The former chair of the Wisconsin Democratic Party says he’ll probably try to return to the position if current chairman Mike Tate decides to step down.
The party won’t elect new leadership until its June convention, but Joe Wineke, of Verona, who led the party from 2005 until 2009, said on Thursday that he was already thinking about it.
“I probably will run,” he said. “I care deeply about the Democratic Party and the issues that they stand for.”
He said would only run, however, if Tate didn't. He said he wasn't joining in the “circular firing squad” of Democrats blaming Tate for last week’s heavy election losses.
“Mike (Tate) wasn’t on the ballot,” Wineke said. “Mike will have to make his own decision.”
While Wineke said he hadn’t quite gotten his wife on board with a potential return to the chair position, he did have critiques for the past election cycle and suggestions for the future. He said Democrats were playing too much defense and not enough offense on messaging. And while gubernatorial candidate Mary Burke had been a good candidate that ran a good campaign, he said it was a mistake to neglect the smaller legislative races.

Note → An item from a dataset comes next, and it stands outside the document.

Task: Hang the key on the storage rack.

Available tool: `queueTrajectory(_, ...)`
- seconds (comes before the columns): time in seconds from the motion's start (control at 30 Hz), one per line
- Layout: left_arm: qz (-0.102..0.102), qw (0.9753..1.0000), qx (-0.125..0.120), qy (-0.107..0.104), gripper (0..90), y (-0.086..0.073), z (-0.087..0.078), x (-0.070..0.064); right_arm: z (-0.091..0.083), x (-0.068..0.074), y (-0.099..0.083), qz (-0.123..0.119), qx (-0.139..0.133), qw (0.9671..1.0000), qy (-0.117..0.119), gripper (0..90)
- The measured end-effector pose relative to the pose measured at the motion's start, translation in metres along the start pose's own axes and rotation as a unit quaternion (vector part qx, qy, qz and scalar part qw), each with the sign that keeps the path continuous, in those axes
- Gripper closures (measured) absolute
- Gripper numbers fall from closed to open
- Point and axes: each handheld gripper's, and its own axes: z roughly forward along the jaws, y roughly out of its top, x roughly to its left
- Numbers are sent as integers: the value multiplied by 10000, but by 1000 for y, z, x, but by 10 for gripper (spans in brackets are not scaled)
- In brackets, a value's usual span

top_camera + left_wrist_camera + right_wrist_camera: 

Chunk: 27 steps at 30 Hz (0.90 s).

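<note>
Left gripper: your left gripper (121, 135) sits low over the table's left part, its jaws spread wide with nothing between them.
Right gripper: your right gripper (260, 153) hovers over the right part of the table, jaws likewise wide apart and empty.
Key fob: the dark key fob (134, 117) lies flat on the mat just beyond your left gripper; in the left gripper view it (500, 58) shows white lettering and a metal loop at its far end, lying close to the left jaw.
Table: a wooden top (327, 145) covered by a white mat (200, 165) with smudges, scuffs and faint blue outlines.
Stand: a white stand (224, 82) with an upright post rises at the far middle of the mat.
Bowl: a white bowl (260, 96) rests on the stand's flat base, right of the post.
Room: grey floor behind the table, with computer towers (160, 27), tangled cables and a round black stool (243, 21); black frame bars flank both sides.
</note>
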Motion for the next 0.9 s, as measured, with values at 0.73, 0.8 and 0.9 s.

“In the Assembly, over half the Republican incumbents didn’t have an opponent,” he said. “You can’t beat somebody with nobody.”
Running challengers in those Assembly races could have done more than possibly win back a few seats, Wineke said: Those races could also have helped energize smaller communities that didn’t get as much attention from gubernatorial and federal candidates. Otherwise, he said, local activists have no one to get behind.
Furthermore, he said that increased local enthusiasm — plus grassroot campaigns, yard signs, and literature being circulated — could have tipped the scales for Burke in the end.
“If you get a candidate who outperforms by 3 or 4 percent what would have happened with nobody, those votes are likely to go up to the top too,” Wineke said. “The fact that we wrote all these people off doesn’t just mean you’re guaranteeing Republican wins, it guarantees that you’re not building that base up from the ground.”
He added: “You don’t win from the top down in the long term — you win by bubbling up from the bottom.”
If he were in charge, Wineke said, he would have three goals for the party in the next election cycle. The first one, he said, would be to get rid of Republican U.S. Sen. Ron Johnson, who is up for re-election in 2016. He said that former U.S. Sen. Russ Feingold, or U.S. Rep. Ron Kind, D-La Crosse, could be viable candidates in that race.
His second goal, he said, would be to keep the state voting Democrat in the next presidential election, as it has since 1985.
Finally, he said, he would like his party to gain seats in the Legislature.
“If I were to run for the chair of the party again, I think I would make the commitment that if we did not gain seats in the Legislature I wouldn’t run again,” Wineke said. “You have to set goals and you have to deliver on those goals and I’m going to try to do that — if I’m going to run.”